Dimanche 20 février 2022 Feuille d’informations et Edito

Feuille d’informations – du 20 février au 5 mars 2022

Amour et vérité

              À la sortie d’une audience du procès des assassins de l’abbé Jacques Hamel, Guy, paroissien de Saint-Étienne-du-Rouvray et victime, lui aussi, de la folie des terroristes a déclaré : « Nous n’avons pas perdu notre temps ce matin. » Pourtant aucun nouvel élément n’a été apporté, le récit qu’il a fait était déjà connu des enquêteurs et des magistrats instructeurs : aucun élément nouveau mais le cœur de l’œuvre de justice était ailleurs jeudi matin. L’œuvre de justice est décrite dans les mots poignants de ce vieil homme survivant de la terrible matinée du 26 juillet 2016 : « Mon rêve serait que ceux qui ont donné des ordres viennent demander pardon. Ce serait un rétablissement de la communauté ». Touché par ce témoignage, l’un des accusés a demandé pardon à la fin de l’audition de Guy et de la sœur de l’abbé Hamel. Guy et Roseline ne semblent pas attendre du procès une sorte de vengeance ou une réparation mais ils nous disent que la justice va permettre la restauration des liens qui nous unissent dans notre commune humanité.

Il nous semble souvent que l’attitude que peuvent avoir ces deux personnes est trop angélique ou du moins inaccessible à la plupart d’entre nous. C’est aussi ce que nous pouvons penser de l’injonction de Jésus que nous entendons ce dimanche dans l’évangile : « Aimez vos ennemis ». Nous réduisons si facilement l’amour au seul sentiment qui nous fait être bien avec quelqu’un que nous ne pouvons pas envisager d’aimer ceux qui nous font du mal. Mais l’amour n’est pas seulement le sentiment qui nous fait être bien avec quelqu’un. « Amour et vérité se rencontrent, justice et paix s’embrassent. » (Ps 84) : L’amour du Seigneur tel que le demande le psalmiste n’ignore pas le mal commis ni la faute à l’origine de l’exil qui nous éloigne de Dieu. L’amour exige la vérité et la justice restaure la paix. Aimer ses ennemis c’est d’abord dire le mal qui a été commis. Jésus ne nous demande pas d’être ami avec nos ennemis en faisant comme si rien ne s’était passé, il parle bien des ennemis, c’est-à-dire de ceux qui nous ont fait du mal. Les aimer ce n’est pas chercher à nous sentir bien avec eux en nous forçant à oublier le mal commis. Aimer ses ennemis c’est aimer d’abord Dieu qui nous a créés chacun à son image et aimer cette communauté humaine que nous formons. À cause de cet amour nous ne voulons pas que le mal détruise définitivement le lien qui nous relie à Dieu avec les autres. Nous ne voulons pas non plus que le bien qui est en chacun de nous soit complètement enfouis par le mal commis.
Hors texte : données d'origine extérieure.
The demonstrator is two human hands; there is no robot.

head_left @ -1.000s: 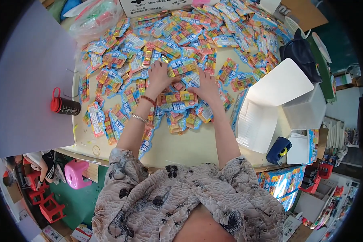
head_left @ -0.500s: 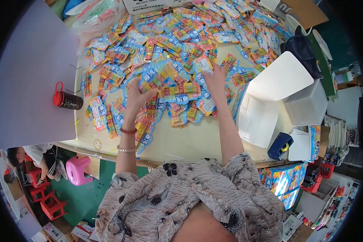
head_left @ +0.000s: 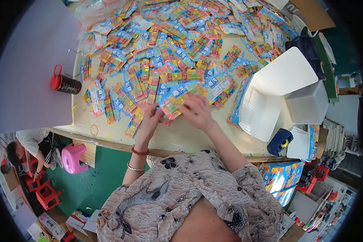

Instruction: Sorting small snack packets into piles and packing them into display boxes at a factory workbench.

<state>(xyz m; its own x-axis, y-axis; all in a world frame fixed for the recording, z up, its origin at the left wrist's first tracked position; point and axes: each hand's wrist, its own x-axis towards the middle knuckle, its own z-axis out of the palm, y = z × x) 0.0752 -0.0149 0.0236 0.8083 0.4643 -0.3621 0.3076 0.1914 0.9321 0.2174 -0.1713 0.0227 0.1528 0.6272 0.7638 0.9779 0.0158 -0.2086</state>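
Fingers [head_left: 159,115] of the left hand [head_left: 151,121] are curled around the near end of a small stack of colourful flat packets [head_left: 180,98], while the right hand [head_left: 199,113] is laid against the same stack from the right, its fingers bent over the packets' lower edge; both hands are closed on it, just below the centre of the frame. The stack is held low over the pale tabletop [head_left: 189,137], at the near fringe of a wide spread of loose packets [head_left: 169,44] by which the upper half of the table is covered. A bare strip of tabletop is left between the hands and the table's front edge [head_left: 121,146], which runs across the middle of the frame; more bare surface is seen at lower left of the spread. To the right of the hands, an open white carton [head_left: 270,97] with a raised flap is set close by, and the room on that side is narrowed by it. A blue tape dispenser [head_left: 280,142] is placed near the front edge at right. A dark cylindrical flask with a red lid [head_left: 64,83] lies at the left edge, well apart from the hands. A pink stool [head_left: 73,158] is seen below the table at left.
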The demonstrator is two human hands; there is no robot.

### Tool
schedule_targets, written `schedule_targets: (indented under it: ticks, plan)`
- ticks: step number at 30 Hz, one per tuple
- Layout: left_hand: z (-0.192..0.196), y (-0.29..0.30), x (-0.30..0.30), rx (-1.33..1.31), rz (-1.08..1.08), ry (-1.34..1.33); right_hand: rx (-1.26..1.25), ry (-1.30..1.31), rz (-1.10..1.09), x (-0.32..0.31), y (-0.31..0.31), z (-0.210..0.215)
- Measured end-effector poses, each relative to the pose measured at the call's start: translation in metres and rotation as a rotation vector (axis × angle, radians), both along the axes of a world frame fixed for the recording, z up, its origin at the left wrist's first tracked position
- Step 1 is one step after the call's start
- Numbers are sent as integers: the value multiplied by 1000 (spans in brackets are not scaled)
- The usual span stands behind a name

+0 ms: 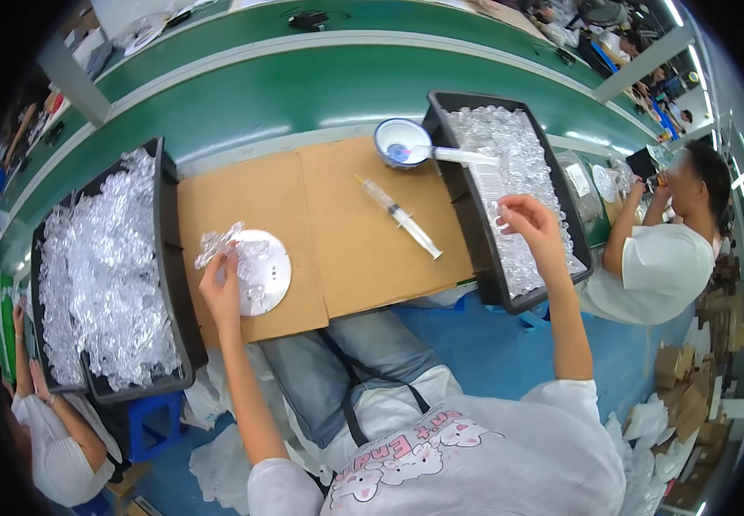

Bien qu’elle ne soit pas connue du grand publique, une grande réforme vient d’avoir lieu : celle du droit pénal de l’Église. (Il serait trop long de vous expliquer ici les enjeux d’un droit pénal dans l’Église mais je serais tout disposé à parler du droit canonique à ceux que ça intéresse). Dans le décret de promulgation de cette réforme, le pape François réaffirme que « la sanction a une fonction salvatrice ». Étrange, à première vue, que la peine puisse être salutaire, c’est-à-dire qu’elle puisse concerner notre salut. Mais pourtant le salut est bien l’œuvre de Dieu qui veut restaurer la communion avec lui et entre les hommes que le mal blesse. Aimer notre ennemi c’est, en vérité, l’inviter à assumer ses actes et chercher avec lui la justice pour rétablir la paix. Cet amour peut donc passer parfois par une peine, une sanction qui exprimera que le coupable assume les conséquences de ses actes et qu’il cherche à se convertir et à réparer autant que possible le mal commis.

Aimer ses ennemis n’est donc pas une affaire de sentiment mais surtout et d’abord une affaire de justice et de vérité en vue de rechercher la paix, don de Dieu que nous avons mission d’entretenir.